Throughout his young life Walker has had a pair of disparate aids to help him along—religion and TV. "Without my faith in the Lord I'd be without a backbone," he says. And of television he says, "I love it, I love it. I can watch anything. Movies, comedians, but no sports events. I never watch sports events. I love cartoons. In Georgia I'd get up early Saturday morning and sit in front of the TV and just watch the test pattern. Finally, the farm report would come on, then one little cartoon, then more news, then the rest of the cartoons." TV is the white noise for Herschel's life, the mind-deadener and critic-stifler. "Sometimes it drives me nuts," says Cindy. "He can lie on the couch and watch TV all day and be happy."
Through the years one of Walker's critics has been O.J. Simpson, who once said that Walker "doesn't have a clue about how to run." Walker shrugs it off, saying. "I'll put my stats against the people he likes."
But another apparent critic was Dorsett, who went nuts when Walker signed with the Cowboys in August. Walker's contract—$5 million for five years—was more than Dorsett's estimated five-year, $4.5 million deal, and Tony couldn't handle that, even though his long-range contract actually is worth a reported $9.65 million. He ripped the Cowboys for pulling "a publicity stunt"; he said he would walk out; he demanded to be traded. "Tony Dorsett is second to no back on this team," he roared.
The next day, of course, he took it all back. His contract, renegotiated last year, didn't look so bad to him. Walker would be a great new weapon for the Cowboys. Maybe, as everybody said, Walker's presence would lighten Dorsett's burden and extend his playing career. Tony apologized to all. "You've seen all this before," he said humbly.

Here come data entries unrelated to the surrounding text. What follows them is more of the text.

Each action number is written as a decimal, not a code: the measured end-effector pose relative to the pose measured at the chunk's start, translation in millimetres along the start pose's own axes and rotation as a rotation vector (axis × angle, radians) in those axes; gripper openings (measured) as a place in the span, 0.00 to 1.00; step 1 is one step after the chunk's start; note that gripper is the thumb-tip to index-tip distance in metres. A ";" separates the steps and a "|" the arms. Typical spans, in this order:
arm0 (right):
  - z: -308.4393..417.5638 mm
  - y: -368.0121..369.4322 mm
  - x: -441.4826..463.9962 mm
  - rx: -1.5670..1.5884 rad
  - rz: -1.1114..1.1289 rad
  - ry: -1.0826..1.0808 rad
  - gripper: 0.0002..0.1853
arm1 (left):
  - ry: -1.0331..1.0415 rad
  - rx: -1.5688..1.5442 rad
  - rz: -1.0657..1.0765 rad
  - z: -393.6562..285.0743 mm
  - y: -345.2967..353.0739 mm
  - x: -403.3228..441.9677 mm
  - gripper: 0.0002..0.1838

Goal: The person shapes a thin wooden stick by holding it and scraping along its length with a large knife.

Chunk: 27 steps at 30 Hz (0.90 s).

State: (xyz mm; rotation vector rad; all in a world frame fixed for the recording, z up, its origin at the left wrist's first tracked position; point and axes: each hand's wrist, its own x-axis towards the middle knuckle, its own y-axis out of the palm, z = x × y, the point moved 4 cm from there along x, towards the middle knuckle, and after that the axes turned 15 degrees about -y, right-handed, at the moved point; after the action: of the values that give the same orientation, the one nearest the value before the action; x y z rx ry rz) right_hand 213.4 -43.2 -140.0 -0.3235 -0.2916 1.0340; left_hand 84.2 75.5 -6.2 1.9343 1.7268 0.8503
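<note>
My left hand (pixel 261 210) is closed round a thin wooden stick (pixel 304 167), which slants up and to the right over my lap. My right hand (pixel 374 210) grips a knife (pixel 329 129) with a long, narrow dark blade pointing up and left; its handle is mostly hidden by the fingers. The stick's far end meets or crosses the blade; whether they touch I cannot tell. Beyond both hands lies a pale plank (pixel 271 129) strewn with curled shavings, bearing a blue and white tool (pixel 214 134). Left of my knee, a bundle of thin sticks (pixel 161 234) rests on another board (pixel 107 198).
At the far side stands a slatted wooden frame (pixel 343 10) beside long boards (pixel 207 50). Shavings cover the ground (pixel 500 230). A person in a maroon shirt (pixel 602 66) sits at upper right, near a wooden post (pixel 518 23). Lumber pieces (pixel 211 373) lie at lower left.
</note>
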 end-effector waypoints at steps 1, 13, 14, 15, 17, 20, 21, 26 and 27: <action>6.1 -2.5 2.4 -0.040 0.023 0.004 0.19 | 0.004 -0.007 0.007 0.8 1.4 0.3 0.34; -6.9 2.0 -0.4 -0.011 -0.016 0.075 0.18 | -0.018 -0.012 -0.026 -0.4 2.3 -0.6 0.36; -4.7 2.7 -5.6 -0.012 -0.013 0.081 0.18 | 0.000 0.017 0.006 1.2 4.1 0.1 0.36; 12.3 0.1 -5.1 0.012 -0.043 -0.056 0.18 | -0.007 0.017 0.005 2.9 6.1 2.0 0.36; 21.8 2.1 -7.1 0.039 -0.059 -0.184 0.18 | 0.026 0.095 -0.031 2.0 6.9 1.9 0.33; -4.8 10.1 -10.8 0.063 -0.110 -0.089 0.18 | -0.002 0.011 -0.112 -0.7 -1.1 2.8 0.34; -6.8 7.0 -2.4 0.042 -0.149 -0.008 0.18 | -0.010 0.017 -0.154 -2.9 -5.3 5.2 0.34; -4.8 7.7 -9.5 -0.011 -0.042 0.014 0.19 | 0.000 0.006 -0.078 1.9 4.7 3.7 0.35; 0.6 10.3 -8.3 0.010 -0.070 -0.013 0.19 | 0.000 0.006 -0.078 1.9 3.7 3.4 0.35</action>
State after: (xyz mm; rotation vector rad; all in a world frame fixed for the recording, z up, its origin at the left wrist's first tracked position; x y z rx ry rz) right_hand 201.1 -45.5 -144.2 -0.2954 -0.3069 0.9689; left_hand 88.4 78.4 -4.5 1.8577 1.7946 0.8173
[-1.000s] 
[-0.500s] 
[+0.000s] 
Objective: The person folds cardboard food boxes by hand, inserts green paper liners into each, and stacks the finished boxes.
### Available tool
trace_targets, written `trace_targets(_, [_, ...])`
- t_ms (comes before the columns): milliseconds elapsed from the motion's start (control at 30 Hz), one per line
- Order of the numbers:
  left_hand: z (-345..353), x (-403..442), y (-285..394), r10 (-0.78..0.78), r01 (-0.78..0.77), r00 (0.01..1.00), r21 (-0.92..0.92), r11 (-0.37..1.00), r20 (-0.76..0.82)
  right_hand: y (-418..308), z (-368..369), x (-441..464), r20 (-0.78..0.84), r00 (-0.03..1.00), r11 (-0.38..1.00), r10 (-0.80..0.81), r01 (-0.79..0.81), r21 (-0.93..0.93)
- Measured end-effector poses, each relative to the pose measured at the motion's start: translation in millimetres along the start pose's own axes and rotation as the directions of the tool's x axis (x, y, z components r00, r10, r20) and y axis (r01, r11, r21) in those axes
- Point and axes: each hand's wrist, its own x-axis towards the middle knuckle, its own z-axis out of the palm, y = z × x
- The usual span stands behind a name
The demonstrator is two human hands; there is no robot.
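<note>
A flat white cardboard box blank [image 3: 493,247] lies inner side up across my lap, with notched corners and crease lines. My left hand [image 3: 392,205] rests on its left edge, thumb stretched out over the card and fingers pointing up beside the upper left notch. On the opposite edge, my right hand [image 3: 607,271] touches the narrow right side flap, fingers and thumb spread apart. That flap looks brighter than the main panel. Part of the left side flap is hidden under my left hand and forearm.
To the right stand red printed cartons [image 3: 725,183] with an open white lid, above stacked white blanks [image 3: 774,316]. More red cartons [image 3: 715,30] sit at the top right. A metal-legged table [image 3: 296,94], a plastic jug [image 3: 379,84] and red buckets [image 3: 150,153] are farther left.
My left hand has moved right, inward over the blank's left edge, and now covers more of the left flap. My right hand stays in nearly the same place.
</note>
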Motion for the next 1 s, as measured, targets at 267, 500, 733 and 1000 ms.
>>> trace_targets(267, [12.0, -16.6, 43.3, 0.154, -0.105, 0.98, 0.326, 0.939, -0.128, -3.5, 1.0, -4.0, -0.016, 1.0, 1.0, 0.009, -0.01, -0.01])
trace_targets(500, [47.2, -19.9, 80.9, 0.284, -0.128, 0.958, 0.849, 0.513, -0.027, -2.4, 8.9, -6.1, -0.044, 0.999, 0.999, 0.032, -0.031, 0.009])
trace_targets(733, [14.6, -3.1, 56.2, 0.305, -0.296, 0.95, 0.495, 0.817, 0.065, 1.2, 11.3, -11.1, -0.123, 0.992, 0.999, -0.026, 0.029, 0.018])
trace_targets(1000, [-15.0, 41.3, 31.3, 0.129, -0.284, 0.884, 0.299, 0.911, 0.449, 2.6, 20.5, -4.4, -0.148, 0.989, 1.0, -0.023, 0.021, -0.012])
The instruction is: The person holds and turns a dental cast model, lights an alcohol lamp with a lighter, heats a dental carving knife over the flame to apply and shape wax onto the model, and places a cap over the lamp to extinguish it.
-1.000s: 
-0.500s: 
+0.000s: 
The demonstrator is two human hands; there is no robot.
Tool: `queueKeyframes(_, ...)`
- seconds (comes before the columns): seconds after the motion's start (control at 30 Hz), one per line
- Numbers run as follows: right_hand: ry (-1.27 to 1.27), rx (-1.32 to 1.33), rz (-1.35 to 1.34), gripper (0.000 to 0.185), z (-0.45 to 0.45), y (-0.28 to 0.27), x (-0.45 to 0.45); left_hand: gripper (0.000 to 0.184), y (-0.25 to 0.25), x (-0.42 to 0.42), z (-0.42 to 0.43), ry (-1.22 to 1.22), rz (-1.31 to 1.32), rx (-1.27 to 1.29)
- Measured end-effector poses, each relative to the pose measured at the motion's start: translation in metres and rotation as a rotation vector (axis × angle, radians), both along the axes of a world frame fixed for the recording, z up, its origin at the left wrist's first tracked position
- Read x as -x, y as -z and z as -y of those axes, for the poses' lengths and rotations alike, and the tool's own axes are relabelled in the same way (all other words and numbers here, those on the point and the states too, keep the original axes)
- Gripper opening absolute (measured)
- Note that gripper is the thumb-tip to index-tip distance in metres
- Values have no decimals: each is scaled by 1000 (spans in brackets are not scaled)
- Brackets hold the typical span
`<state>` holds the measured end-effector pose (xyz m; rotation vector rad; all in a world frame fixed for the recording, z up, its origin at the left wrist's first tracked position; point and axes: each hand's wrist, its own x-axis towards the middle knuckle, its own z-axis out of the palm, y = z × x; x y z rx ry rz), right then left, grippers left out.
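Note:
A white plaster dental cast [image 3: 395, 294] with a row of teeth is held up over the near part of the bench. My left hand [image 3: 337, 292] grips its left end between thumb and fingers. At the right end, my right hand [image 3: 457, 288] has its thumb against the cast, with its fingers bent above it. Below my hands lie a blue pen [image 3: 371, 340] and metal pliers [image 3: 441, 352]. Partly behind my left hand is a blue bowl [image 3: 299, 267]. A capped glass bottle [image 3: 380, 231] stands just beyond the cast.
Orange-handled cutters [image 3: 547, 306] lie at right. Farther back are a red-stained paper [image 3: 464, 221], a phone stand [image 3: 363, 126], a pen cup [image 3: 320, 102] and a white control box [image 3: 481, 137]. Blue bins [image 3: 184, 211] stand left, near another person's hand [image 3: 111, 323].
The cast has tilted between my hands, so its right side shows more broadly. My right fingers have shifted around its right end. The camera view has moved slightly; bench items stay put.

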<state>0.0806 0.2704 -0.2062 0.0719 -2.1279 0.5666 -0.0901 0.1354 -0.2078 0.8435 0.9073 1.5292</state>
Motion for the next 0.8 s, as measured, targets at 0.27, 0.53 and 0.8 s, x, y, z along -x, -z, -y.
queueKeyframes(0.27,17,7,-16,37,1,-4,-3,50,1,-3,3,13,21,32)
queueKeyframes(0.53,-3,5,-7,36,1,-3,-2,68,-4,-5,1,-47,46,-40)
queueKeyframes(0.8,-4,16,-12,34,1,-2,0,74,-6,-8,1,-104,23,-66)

"The ego that makes him react that way is the same ego that makes him great," said Landry knowingly.
"I regret only that I might have hurt Herschel when I blew up," says Dorsett now. "But I wasn't mad at him. It's just that when you've been brought up in the Cowboys' system, brainwashed, trained, or whatever you want to call it, you realize you're never going to make what other top backs make. There is no doubt in my mind that if I ever miss a beat on the field, they would love to get rid of me...."
Dorsett sighs, realizing he's railing against the System again, talking about how he's just a piece of meat in the Cowboy meat grinder, a baby chow forever fighting his leash. The truth of the matter is that after all these years the System has come to halfway like him.
"He's so human," says Cowboys vice-president Gil Brandt.
"Things just happen to him," says Dallas's president and general manager Tex Schramm. "But it's not in his nature to be bad."
"You know what Herschel told me?" Dorsett says. " 'When you started in the NFL, I was only 15.' Damn."
Dorsett seems genuinely to like his eventual successor, even if he is a bit amused by Herschel's placid nature. "He's a nice guy," Dorsett says. "One hundred percent humble pie. But he'll attack you on the field." Does that surprise Dorsett, the transformation Herschel undergoes? "No, I've seen it before," Dorsett says. 'There's something tied up inside all of us."
When Walker first came to preseason camp, Dorsett took him aside. "There's a lot of s—— going on around here," he said. "Don't take it personally."
Herschel hasn't. "Tony is a super guy," he saw. "It's an honor to be on the same team with him." And you have to believe him.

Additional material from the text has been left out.